--- Problem to work on ---
Examine each line of the listing below. Copy those in which the string "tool" appears.

--- Data below ---
┄┄┄┄┄┄
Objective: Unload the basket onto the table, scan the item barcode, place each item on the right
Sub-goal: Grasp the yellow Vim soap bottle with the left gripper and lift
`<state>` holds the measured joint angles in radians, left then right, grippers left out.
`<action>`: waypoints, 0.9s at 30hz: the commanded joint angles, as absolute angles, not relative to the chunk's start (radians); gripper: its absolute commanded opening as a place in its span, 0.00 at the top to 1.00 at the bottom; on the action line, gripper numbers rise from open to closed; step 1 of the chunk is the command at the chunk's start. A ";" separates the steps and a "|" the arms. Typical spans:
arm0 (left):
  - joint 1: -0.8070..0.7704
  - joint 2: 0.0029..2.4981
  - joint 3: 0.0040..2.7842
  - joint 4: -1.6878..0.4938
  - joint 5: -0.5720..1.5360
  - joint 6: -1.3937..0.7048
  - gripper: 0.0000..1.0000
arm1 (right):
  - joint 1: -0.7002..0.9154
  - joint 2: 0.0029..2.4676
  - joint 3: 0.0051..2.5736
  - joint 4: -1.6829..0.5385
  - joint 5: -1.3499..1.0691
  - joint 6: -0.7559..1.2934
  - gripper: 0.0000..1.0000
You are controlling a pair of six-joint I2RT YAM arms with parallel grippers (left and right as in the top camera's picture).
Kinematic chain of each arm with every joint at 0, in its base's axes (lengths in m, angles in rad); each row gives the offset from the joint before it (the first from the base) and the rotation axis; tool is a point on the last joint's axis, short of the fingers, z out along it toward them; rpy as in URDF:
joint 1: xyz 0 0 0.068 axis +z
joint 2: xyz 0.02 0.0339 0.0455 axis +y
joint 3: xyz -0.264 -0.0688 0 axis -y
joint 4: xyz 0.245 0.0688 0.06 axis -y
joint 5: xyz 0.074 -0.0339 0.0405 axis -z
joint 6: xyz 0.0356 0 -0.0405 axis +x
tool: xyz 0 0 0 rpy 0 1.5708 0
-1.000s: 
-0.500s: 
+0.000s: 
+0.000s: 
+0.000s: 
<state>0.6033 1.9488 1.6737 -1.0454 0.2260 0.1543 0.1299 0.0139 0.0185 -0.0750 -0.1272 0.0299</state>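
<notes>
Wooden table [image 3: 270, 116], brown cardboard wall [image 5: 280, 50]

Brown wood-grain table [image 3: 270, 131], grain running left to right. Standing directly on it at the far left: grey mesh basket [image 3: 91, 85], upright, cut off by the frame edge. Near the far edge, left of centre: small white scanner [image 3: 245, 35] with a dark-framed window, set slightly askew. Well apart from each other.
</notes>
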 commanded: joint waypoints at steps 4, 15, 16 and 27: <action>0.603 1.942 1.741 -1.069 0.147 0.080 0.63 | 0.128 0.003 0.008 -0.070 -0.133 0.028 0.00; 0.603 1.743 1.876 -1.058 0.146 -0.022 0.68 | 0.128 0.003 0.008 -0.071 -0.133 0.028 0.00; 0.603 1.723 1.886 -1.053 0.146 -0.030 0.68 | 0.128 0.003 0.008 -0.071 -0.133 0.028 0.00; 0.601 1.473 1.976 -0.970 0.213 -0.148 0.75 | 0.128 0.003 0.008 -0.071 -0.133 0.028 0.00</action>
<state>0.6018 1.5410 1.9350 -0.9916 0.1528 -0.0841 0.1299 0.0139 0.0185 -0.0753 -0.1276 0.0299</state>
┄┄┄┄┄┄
--- Solution to the exercise ---
Kinematic chain of each arm with every joint at 0, in its base's axes (lengths in m, angles in rad); each row gives the offset from the joint before it (the first from the base) and the rotation axis; tool is a point on the last joint's axis, short of the fingers, z out along it toward them; rpy as in URDF:
tool: xyz 0 0 0 rpy 0 1.5708 0

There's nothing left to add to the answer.